* [EXERCISE DETAILS] Please go line by line through the material and copy each one containing the word "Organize".

* [PROVIDED INFORMATION]
+ + +

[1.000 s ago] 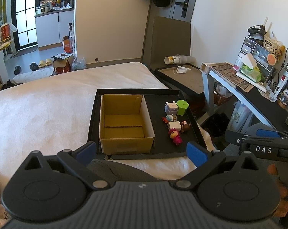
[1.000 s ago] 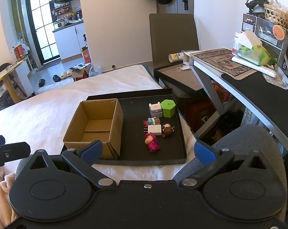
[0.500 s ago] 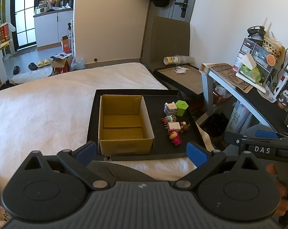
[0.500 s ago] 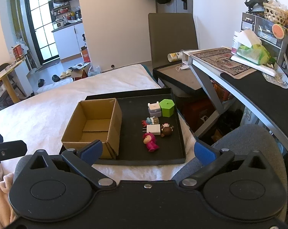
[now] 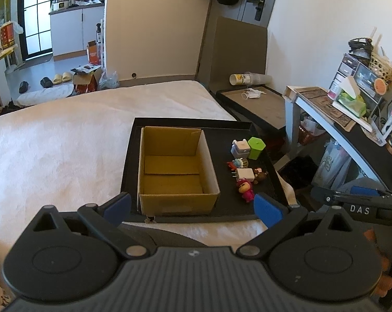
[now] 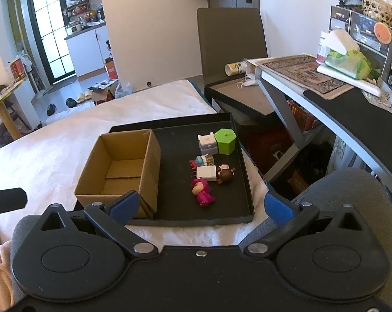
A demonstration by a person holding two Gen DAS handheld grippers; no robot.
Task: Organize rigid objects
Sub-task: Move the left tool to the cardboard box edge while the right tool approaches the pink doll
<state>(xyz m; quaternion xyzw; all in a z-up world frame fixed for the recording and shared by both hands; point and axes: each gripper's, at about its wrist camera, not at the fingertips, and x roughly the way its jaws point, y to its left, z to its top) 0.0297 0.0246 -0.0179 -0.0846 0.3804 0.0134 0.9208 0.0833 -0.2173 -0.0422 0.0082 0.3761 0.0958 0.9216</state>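
1. The left gripper (image 5: 193, 206) and right gripper (image 6: 201, 206) both gape wide, empty.
2. Small rigid toys (image 6: 211, 167) lie right of the open brown cardboard box (image 6: 120, 171), inside the shallow black tray (image 6: 244, 182).

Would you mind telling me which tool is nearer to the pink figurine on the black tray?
Right. The right tool is open, with the pink figurine just ahead between its fingers. The left tool is open facing the cardboard box, the figurine off to its right.
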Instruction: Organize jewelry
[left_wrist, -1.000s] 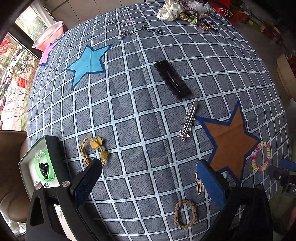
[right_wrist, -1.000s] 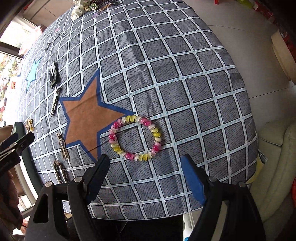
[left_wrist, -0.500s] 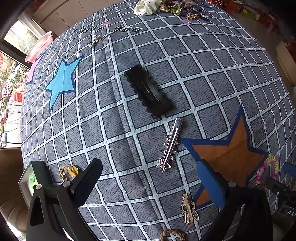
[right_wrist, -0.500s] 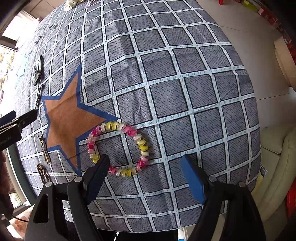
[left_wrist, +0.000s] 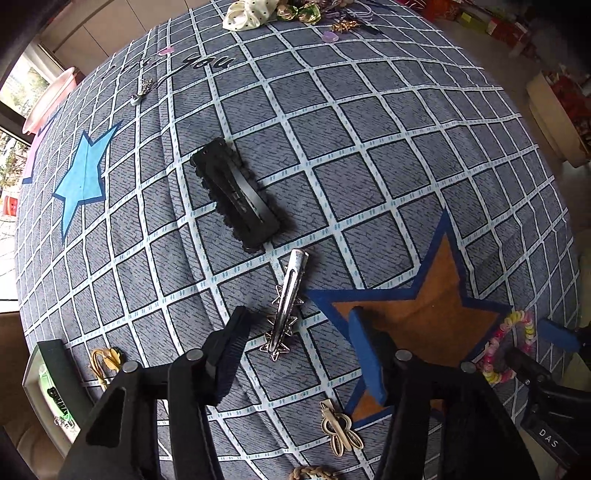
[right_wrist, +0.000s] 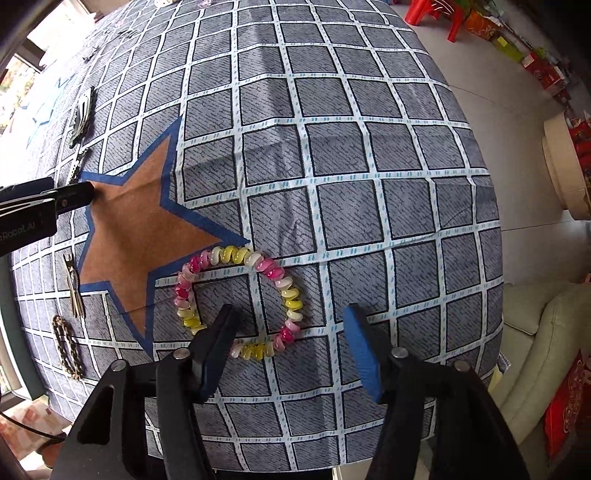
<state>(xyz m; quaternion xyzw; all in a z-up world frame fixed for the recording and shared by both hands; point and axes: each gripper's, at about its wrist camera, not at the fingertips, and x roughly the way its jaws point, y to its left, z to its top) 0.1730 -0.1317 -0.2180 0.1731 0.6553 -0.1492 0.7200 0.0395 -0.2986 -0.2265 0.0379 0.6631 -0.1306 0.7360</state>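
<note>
A silver star-studded hair clip (left_wrist: 286, 302) lies on the checked cloth. Its lower end sits between the fingers of my left gripper (left_wrist: 297, 350), whose jaws are closing; neither pad touches it. A pink, yellow and white spiral hair tie (right_wrist: 236, 254) lies beside the brown star. My right gripper (right_wrist: 290, 345) hangs low over the tie's near right arc, jaws closing, with the left finger (right_wrist: 218, 339) inside the ring. The pads do not press on it. The same tie (left_wrist: 495, 341) also shows at the right of the left wrist view.
A black lace hair clip (left_wrist: 236, 195) lies beyond the silver one. A gold clip (left_wrist: 338, 428), a braided tie (left_wrist: 314, 472) and a yellow tie (left_wrist: 105, 363) lie near. A box (left_wrist: 40, 373) with a green band stands left. More accessories (left_wrist: 288, 11) are piled far off. The table edge (right_wrist: 491, 258) drops right.
My left gripper slid from near the box over to the silver clip, sank, and its jaws narrowed. The right gripper dropped onto the spiral tie and its jaws narrowed too.
</note>
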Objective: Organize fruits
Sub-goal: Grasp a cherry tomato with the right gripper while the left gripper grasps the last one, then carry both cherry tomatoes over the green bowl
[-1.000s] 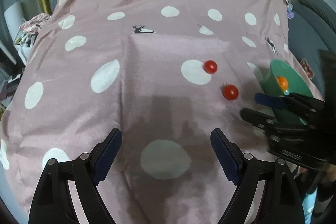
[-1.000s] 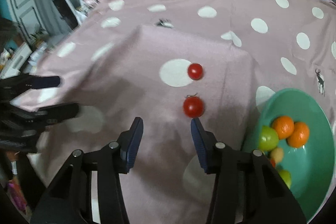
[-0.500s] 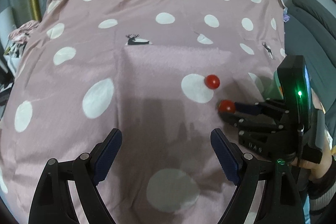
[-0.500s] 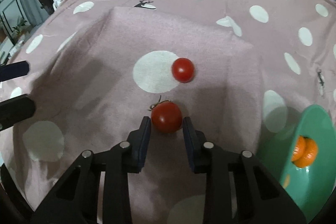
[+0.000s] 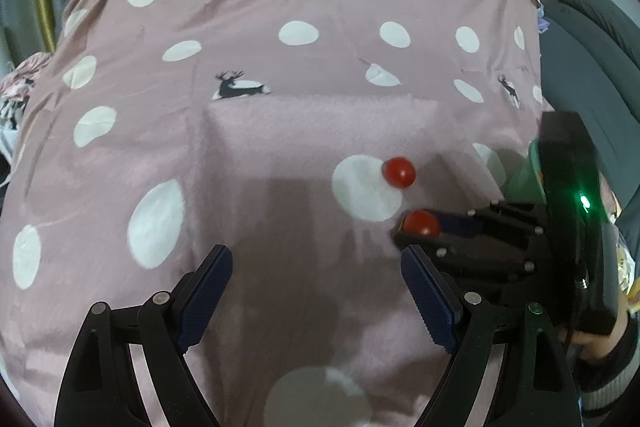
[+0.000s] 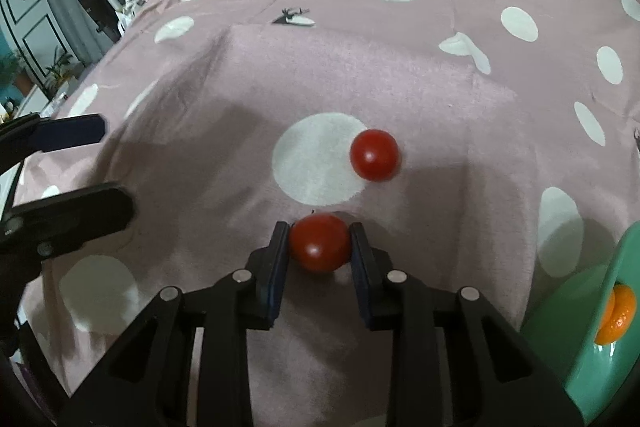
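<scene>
Dim indoor light, soft and even, slightly bluish. Broad soft shadows of the claws fall on the pink cloth (image 5: 280, 131) near the middle. Small glints on both tomatoes. Strong fisheye bending with black corner vignette. Mild blur throughout; a green LED (image 5: 585, 202) flares at right.

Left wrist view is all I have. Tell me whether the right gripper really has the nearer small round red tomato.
Observer: Yes. The right gripper has both pads pressed against the nearer small round red tomato.
Operator: Report what is in the green bowl; I see only a sliver.
Observer: The green bowl's rim tilts toward the right wrist camera, with an orange citrus fruit showing inside.
Operator: Check the other small red tomato.
Observer: The other small red tomato lies free on the pink polka-dot cloth, overlapping a white dot's edge.
</scene>
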The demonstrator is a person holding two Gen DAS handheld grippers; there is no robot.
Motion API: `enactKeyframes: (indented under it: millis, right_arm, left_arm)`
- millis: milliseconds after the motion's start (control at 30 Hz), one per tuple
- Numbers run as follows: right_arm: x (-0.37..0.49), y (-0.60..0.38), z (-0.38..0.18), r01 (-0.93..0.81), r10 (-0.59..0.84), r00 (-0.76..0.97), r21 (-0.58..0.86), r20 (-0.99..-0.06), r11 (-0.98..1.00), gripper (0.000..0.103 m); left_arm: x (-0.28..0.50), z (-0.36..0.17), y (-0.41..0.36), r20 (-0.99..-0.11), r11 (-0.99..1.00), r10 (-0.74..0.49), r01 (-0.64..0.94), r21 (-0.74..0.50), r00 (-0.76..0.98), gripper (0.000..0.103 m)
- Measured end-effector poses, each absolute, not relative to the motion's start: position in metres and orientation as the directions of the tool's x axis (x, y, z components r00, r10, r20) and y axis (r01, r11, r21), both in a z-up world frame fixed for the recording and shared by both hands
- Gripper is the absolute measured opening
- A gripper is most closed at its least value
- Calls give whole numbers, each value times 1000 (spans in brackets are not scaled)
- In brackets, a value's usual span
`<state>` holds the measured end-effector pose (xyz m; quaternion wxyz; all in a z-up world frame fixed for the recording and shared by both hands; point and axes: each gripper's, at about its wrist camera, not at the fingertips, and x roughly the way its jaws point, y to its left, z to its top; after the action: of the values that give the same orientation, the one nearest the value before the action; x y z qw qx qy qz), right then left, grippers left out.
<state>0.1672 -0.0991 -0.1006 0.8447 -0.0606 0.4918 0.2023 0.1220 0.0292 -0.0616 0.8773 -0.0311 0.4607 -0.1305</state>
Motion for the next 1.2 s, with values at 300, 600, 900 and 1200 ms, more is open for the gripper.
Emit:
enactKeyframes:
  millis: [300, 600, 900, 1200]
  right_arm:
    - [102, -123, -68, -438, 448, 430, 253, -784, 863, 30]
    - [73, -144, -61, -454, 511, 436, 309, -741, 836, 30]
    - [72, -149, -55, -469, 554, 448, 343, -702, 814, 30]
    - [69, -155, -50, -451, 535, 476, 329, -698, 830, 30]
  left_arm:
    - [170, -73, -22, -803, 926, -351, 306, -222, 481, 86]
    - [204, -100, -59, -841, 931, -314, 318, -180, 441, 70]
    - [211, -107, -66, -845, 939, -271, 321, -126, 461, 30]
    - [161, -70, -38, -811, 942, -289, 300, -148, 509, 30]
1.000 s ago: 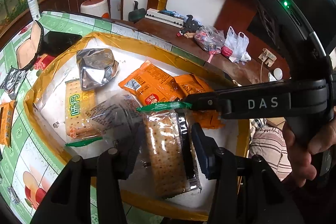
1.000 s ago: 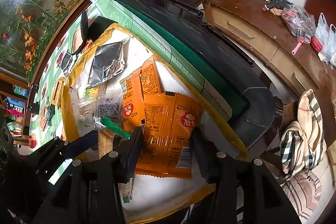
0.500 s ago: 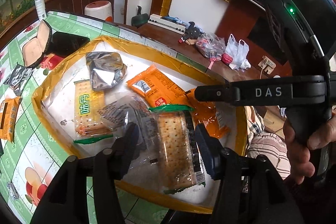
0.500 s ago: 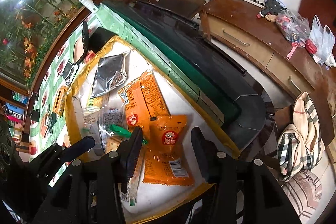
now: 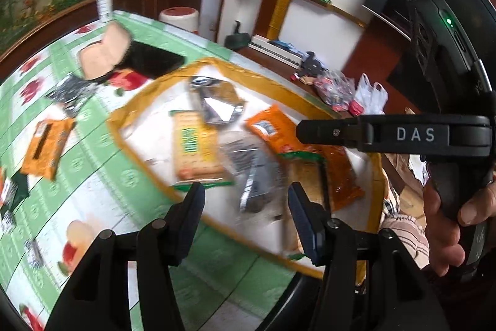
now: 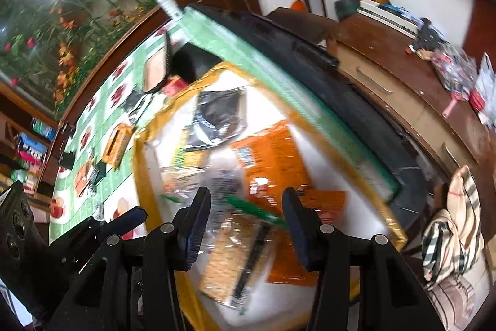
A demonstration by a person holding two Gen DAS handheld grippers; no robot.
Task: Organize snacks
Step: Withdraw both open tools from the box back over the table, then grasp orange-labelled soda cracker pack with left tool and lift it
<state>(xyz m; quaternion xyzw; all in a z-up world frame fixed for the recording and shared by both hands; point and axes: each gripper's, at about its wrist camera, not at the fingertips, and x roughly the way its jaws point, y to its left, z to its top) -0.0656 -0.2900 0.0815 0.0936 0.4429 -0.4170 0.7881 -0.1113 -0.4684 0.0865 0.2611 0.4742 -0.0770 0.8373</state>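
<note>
Both grippers (image 5: 245, 200) (image 6: 245, 207) above tray (image 5: 130, 114) — jaws apart.

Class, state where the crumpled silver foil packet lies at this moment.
The silver foil packet lies at the far end of the yellow-rimmed tray, beyond the green-labelled cracker pack and left of the orange snack packet.

Both views daylit, fairly bright, no hard shadows. Right wrist: blown-out patch of light top left on the glossy floral wall panel (image 6: 77, 8). Heavy motion blur in both, worst on the snack packets (image 6: 235, 244) in the tray (image 5: 136, 114) (print unreadable). Left gripper (image 5: 246, 200) and right gripper (image 6: 246, 207) fingers stay sharp. Strong fisheye bending, black vignette in the corners. Silver packet (image 5: 217, 101) shows glare streaks. Green LED (image 5: 448, 20) lit.
</note>
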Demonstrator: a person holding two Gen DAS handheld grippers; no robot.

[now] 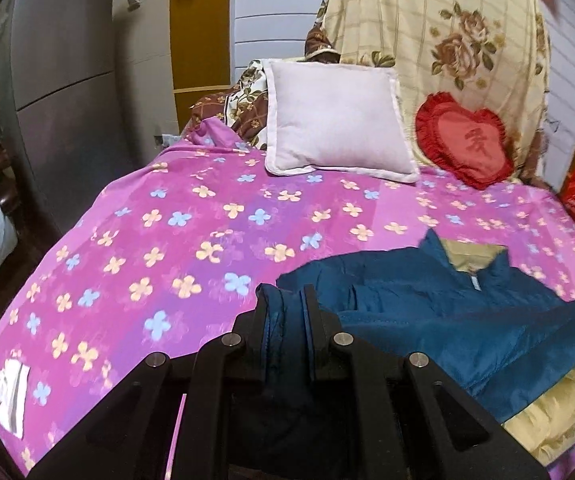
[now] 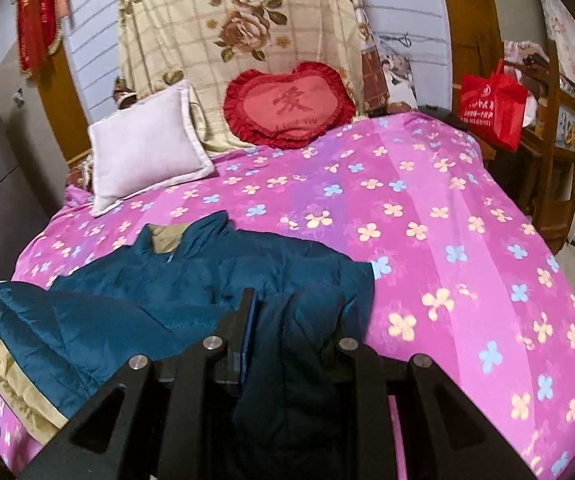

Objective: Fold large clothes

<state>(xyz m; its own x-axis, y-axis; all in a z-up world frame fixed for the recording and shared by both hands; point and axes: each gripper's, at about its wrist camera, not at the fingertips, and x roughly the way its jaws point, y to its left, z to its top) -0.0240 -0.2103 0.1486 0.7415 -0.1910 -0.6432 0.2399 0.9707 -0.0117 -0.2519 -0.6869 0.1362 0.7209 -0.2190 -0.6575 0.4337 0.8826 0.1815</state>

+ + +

* [WRITTEN SOLUTION]
Task: Organize rigid objects
Instruction: Organize jewelry
Objective: Organize fruits
Task: Organize snacks

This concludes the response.